Я хорошо помню тот день, пятое апреля 1942 года. Ингрид была очень взволнована. С раннего утра прибиралась в доме, испекла торт, какой обычно пекла в дни рождения, празднично оделась. Открыла дверь в комнату Ганса и ввела в нее еврейчика, маленького Альберта. Раздвинула занавески, и комната наполнилась светом. На полу, на кровати, повсюду лежали вещи Ганса, там же, где он их в последний раз положил. Ингрид провела по комнате мальчика, я стоял на пороге, ощущая запах застоявшегося воздуха, пыли и гнили. Я предчувствовал беду. Вдруг мальчик увидел на стене фотографию Ганса и ему показалось, что он видит себя в зеркале. Так же одет, так же причесан, вылитый Ганс.
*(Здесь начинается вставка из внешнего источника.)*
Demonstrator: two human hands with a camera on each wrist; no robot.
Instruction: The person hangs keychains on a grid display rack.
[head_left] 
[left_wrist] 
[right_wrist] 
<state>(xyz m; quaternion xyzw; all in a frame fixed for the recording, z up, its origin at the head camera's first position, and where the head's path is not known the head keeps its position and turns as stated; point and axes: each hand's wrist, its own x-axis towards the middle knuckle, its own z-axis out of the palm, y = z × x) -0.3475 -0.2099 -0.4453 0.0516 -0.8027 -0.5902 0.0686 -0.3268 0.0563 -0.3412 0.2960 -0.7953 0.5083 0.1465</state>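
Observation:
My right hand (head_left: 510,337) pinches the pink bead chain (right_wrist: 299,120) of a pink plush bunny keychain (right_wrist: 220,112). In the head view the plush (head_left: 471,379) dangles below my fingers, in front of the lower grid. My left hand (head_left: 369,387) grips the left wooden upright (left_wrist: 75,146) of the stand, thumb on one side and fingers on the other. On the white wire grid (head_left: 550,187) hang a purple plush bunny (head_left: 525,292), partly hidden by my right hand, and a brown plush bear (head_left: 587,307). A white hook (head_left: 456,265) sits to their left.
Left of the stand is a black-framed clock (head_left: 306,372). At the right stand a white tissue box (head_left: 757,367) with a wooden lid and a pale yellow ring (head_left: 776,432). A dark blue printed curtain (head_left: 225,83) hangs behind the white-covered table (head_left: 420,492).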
И тут он совершенно ясно понял то, о чем до этого момента только догадывался, – что мы хотели из него сделать кого-то другого, кого-то, чей дух все еще жил в этом доме, а именно двойника нашего исчезнувшего сына. Откровенно говоря, он должен был не только занять его место, но и полностью стать таким же, как тот, другой! И тут произошло то, чего, несмотря ни на что, я не ожидал. Он налился бешенством, ненавистью. Бил по всему, что оказалось рядом, повел себя как маленький дикарь. Потом сорвал со стены фотографию, разломал рамку, бросил фотографию на пол и принялся в бешенстве топтать кусочки разбитого стекла. Никакой благодарности за все, что мы для него сделали! Ингрид не понимала, что происходит. Она только закрыла лицо ладонями. Это было слишком. Я схватил парнишку, должен признаться – схватил грубо, ибо теперь и во мне бушевал бес, как будто это он виновен в смерти Ганса и в страданиях Ингрид. Мальчик сопротивлялся сколько мог, но я с ним справился, вытащил из комнаты, затолкал в кладовку и закрыл на ключ. «Не выйдешь отсюда, – кричал я, – пока не извинишься за то, что наделал!»